You may not even be safe in the sanctity of your own party, says Bell:“You’re doing this with your friends. But there is certainly a sense of vulnerability. The tables could turn,
and you could be the next victim.” I disagree to some extent. It’s actually a shameful but powerful bonding exercise. But at the same time, the ubiquity of the nasty habit certainly makes me more wary of befriending new women and getting a spear stuck in my back. It’s definitely crossed my mind that Pretentia and her friends have stalked and judged me based on my Twitter jokes, my weight, my nose, and a million other tiny, inconsequential things that I’ve judged Pretentia for. In my saner moments, I realise that Pretentia isn’t ‘The Worst’—in fact, I’d probably like her if I met her in line for a Zara dressing room. No, I’m not guilty of the biggest girl-on-girl offence: blaming the girl when I should be blaming the guy. My ex and I had an unhealthy relationship. I was constantly trying to be ‘better’—funnier, smarter, skinnier, hotter, more successful—so he’d stop being distant and actually commit. When he committed to Pretentia, I was astounded. Not because she sucked or anything. She is pretty, relatively smart, and likes him. It’s just that she didn’t seem so objectively next-level amazing. That was who he wanted all along? He wasn’t keeping me at arm’s length because he was waiting for an Oxford scholar and part-time swimsuit model who works for underprivileged children? Why did I try so hard to make him like me? Then it occurred to me that my obsession with Pretentia had very little to do with her. It had to do with my complete misunderstanding of what he wanted all along. He wasn’t the right guy for me, but I fell for him anyway—hard enough to spend the next three years teetering on the thin line between self-improvement and self-destruction.
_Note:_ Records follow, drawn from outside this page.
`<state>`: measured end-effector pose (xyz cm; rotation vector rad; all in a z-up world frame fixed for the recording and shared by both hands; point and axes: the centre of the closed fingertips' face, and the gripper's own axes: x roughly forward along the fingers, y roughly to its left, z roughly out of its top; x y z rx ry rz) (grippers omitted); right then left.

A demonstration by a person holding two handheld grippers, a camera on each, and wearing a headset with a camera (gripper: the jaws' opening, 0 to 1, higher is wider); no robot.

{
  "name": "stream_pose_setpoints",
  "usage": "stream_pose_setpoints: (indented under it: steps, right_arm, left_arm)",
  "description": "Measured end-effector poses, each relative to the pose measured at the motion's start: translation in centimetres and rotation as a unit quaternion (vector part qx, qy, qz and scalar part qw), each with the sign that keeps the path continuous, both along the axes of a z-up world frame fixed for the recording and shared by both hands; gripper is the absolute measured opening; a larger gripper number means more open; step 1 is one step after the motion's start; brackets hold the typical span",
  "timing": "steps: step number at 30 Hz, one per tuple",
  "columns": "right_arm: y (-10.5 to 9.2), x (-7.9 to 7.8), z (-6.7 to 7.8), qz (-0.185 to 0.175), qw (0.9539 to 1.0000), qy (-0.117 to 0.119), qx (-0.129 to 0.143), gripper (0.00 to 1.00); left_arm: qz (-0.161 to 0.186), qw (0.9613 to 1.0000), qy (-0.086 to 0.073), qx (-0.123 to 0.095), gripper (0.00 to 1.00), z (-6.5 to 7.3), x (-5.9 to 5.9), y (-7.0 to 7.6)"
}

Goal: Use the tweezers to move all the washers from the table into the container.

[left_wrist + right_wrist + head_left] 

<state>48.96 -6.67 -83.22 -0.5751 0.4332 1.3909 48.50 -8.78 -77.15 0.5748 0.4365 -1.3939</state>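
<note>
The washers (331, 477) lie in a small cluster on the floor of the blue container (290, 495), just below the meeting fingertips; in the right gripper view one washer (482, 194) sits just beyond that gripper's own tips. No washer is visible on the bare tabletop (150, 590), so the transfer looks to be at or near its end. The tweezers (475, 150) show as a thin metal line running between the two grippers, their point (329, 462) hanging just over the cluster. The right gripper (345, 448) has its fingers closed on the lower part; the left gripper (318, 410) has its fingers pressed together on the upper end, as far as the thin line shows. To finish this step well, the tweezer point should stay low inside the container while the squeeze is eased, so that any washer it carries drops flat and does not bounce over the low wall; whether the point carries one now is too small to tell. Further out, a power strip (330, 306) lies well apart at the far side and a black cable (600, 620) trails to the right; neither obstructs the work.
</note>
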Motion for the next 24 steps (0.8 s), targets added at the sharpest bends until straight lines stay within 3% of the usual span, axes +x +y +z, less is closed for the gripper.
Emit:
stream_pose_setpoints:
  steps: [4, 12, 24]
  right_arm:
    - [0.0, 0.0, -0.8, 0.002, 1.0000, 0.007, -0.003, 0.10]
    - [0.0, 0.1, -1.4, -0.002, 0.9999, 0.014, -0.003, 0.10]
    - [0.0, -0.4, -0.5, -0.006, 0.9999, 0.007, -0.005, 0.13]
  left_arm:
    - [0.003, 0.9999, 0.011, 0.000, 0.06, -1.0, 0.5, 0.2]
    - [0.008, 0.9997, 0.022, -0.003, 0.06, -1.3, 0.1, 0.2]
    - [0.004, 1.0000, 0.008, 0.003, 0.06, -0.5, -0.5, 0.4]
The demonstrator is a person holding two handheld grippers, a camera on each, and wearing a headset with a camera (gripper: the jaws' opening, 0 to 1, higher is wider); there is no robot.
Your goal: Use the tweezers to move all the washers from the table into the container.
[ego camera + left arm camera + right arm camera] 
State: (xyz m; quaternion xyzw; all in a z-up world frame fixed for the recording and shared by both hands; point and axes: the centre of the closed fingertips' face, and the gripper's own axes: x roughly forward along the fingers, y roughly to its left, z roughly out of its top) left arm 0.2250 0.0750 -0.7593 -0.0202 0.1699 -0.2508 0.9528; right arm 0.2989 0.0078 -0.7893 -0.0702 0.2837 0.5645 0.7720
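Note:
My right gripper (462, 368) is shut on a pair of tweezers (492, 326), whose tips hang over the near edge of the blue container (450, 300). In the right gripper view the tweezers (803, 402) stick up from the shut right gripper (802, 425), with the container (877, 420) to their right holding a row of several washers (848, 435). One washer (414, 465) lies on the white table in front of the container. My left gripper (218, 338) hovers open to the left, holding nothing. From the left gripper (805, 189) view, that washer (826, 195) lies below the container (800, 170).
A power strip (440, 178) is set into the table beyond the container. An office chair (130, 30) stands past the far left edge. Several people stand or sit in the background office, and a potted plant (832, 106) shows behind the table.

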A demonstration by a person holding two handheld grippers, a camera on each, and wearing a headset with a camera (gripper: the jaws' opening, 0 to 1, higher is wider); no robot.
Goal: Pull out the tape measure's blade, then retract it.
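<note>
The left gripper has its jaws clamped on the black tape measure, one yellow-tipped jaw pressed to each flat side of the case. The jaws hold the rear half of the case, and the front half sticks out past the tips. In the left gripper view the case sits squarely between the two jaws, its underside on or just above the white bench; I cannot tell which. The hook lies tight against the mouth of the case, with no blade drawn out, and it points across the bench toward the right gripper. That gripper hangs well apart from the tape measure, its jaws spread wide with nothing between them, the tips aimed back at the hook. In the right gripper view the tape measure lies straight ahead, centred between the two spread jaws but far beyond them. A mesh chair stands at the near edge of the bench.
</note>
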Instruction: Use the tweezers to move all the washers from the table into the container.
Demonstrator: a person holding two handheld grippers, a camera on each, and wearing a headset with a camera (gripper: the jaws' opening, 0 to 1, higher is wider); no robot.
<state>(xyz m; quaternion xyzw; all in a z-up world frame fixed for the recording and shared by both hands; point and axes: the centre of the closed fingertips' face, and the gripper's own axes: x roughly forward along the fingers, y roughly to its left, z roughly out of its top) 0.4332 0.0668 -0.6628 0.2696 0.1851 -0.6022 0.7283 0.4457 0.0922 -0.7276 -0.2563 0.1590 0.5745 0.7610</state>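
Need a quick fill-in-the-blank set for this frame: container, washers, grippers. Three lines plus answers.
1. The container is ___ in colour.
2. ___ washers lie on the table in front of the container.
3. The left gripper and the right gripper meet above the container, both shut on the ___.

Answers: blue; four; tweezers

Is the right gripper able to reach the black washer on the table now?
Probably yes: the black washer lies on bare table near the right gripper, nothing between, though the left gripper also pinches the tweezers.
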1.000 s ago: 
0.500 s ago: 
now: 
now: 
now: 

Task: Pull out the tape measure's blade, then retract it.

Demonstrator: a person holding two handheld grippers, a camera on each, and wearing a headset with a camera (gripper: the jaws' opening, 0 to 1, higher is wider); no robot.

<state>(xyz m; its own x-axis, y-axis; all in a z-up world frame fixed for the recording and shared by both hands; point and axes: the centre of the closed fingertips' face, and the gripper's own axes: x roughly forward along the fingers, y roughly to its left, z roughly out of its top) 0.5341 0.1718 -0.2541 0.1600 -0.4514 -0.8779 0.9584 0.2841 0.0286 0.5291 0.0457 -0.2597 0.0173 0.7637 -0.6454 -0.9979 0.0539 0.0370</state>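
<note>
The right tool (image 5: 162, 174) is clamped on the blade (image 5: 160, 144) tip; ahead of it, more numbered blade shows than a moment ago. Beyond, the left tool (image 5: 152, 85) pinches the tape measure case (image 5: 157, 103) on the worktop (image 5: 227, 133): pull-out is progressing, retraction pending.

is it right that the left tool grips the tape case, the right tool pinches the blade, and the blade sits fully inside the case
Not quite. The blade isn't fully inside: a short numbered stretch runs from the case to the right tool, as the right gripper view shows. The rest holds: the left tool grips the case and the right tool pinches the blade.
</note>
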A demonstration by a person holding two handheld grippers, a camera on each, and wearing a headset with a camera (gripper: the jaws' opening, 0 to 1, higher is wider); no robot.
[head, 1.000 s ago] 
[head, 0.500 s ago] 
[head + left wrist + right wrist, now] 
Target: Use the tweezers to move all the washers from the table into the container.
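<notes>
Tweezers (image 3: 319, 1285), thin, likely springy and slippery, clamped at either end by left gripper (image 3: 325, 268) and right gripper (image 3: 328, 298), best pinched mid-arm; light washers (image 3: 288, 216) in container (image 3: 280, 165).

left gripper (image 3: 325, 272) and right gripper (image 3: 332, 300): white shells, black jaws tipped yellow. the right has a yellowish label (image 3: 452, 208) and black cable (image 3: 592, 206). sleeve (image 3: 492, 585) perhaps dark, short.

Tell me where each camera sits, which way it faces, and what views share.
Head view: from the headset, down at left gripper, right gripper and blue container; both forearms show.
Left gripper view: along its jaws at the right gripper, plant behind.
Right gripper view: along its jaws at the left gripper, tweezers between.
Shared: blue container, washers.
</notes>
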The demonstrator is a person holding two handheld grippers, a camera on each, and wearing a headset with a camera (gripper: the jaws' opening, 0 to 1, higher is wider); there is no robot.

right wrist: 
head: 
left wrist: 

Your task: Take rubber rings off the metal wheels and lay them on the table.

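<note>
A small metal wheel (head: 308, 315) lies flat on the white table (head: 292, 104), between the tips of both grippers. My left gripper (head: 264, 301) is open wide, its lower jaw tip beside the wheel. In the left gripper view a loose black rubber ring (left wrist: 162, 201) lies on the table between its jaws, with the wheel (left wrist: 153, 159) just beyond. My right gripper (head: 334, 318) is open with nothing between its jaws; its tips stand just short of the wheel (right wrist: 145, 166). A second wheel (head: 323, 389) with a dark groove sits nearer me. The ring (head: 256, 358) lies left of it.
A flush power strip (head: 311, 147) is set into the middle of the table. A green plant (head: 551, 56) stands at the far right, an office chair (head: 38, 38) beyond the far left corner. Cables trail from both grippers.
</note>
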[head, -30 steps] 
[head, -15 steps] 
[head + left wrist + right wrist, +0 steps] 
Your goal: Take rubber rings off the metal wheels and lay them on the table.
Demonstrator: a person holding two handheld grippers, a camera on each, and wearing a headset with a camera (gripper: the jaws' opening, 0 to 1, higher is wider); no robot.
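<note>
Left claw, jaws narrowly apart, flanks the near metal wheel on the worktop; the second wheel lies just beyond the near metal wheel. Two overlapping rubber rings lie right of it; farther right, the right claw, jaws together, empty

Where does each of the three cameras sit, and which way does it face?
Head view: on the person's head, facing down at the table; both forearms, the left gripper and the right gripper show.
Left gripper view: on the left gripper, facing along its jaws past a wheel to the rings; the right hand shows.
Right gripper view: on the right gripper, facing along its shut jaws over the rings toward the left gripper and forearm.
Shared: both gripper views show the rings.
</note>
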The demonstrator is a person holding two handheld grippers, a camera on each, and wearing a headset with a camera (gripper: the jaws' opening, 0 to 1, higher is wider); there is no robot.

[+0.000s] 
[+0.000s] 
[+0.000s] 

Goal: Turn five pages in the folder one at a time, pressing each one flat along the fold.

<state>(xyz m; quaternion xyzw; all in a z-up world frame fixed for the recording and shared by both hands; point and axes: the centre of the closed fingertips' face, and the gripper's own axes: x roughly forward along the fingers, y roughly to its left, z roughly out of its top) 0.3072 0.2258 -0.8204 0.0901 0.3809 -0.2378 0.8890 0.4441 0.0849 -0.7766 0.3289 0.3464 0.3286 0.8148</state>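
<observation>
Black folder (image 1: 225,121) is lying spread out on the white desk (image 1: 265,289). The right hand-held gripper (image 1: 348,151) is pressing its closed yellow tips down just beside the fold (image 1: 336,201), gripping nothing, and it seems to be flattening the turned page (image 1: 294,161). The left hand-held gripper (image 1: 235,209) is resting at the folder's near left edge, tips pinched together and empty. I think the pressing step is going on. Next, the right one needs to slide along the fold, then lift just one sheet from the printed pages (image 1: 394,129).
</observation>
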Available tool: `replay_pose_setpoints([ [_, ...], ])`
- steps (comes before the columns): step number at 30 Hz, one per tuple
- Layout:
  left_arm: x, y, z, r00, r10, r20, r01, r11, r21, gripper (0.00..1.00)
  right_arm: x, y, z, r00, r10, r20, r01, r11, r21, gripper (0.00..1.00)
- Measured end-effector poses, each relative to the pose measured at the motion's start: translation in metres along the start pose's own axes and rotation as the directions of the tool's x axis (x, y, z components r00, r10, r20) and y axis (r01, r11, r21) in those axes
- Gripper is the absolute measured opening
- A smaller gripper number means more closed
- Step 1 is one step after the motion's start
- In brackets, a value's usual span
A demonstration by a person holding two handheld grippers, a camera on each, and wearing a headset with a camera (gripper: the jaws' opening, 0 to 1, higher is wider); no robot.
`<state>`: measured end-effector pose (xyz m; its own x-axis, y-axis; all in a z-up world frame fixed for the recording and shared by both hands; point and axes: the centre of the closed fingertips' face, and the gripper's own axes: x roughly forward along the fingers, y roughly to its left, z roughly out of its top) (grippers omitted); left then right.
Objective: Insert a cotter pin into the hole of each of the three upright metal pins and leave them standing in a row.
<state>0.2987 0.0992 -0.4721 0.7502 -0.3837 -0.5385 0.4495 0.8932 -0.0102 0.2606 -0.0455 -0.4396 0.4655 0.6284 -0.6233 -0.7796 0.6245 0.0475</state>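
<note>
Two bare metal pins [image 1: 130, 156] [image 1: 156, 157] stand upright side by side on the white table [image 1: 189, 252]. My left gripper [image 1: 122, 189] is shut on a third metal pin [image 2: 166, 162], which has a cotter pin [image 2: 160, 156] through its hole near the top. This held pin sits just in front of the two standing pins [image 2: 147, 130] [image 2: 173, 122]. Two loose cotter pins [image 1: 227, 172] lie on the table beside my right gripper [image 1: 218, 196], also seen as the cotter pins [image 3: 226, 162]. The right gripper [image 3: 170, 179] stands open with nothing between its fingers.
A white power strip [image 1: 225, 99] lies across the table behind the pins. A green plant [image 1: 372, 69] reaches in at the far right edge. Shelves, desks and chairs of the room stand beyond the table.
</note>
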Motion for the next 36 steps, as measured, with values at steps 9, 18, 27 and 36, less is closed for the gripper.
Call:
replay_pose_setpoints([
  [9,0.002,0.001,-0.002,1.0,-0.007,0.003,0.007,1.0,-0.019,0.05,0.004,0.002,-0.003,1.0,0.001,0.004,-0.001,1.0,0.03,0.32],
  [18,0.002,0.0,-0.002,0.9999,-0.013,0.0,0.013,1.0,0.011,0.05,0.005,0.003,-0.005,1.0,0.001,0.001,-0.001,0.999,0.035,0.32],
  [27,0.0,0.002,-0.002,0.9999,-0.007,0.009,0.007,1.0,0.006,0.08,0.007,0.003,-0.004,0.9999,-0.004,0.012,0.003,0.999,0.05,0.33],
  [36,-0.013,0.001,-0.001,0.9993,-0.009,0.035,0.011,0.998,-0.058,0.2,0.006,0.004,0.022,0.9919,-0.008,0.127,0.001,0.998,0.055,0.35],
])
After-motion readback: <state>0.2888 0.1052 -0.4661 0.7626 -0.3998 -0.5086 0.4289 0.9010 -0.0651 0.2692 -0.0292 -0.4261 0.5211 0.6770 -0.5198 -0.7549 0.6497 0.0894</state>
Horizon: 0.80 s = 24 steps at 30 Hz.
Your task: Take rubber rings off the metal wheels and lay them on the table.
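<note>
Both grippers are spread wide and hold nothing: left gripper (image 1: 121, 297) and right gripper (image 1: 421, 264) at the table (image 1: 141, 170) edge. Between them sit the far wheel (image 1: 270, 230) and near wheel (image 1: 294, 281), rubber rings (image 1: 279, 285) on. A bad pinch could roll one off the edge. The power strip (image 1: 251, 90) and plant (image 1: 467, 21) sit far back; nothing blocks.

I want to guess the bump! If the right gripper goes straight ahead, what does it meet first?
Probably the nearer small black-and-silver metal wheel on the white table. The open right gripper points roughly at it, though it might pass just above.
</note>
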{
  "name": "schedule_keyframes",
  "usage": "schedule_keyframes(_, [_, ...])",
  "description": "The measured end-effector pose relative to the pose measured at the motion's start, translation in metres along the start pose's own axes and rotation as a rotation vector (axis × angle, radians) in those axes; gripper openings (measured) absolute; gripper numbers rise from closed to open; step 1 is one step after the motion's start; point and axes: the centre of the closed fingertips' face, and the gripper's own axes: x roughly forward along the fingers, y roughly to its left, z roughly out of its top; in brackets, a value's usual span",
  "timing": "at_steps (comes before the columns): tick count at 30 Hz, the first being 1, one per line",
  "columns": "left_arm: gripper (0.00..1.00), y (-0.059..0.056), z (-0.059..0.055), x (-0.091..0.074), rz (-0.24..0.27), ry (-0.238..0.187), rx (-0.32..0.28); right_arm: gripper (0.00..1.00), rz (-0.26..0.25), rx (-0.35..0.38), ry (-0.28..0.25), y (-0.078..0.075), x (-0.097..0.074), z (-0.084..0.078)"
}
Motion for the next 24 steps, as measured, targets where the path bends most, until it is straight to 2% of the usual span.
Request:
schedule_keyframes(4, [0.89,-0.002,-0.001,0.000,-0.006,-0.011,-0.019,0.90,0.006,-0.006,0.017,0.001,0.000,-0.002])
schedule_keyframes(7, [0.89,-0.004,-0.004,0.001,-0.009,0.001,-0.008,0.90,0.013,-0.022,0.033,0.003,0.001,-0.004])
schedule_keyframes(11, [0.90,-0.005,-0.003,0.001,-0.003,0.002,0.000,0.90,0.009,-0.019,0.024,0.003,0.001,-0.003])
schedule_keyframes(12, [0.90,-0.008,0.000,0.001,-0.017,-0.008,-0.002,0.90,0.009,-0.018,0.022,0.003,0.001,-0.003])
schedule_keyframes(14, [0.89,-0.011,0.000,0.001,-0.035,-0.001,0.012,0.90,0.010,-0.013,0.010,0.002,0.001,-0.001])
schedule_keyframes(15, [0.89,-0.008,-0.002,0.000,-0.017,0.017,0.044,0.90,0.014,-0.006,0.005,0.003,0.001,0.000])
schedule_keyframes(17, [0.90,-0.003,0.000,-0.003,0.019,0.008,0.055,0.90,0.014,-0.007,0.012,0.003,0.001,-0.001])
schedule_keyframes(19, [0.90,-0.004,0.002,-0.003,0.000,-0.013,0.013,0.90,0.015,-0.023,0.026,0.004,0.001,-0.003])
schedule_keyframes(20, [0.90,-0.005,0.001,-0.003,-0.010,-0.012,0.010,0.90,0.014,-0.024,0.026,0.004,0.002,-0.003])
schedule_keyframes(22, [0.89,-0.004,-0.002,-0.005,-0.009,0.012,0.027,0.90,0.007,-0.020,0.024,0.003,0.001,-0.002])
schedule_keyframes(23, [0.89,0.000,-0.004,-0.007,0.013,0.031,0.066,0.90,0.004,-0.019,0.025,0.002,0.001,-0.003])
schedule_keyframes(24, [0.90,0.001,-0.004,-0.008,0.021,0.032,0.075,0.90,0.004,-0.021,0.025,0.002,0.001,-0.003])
All I was doing was dumping the weight of these insecurities on her and giving myself an anxiety-nausea-sadness hangover by keeping up with their relationship via social media, which prolonged my obsession. This went on, more or less, until I met my current boyfriend, someone who loves me for who I actually am...and, uh, would probably be disturbed to find my ex’s girlfriend’s Insta in my iPad’s history. So I let go. I quit checking her social media pages, even when it felt like an itch I needed to scratch. Eventually, the itch faded. If you’re reading this, Pretentia, I’m sorry I was a creep, and I’d be game for getting a drink sometime.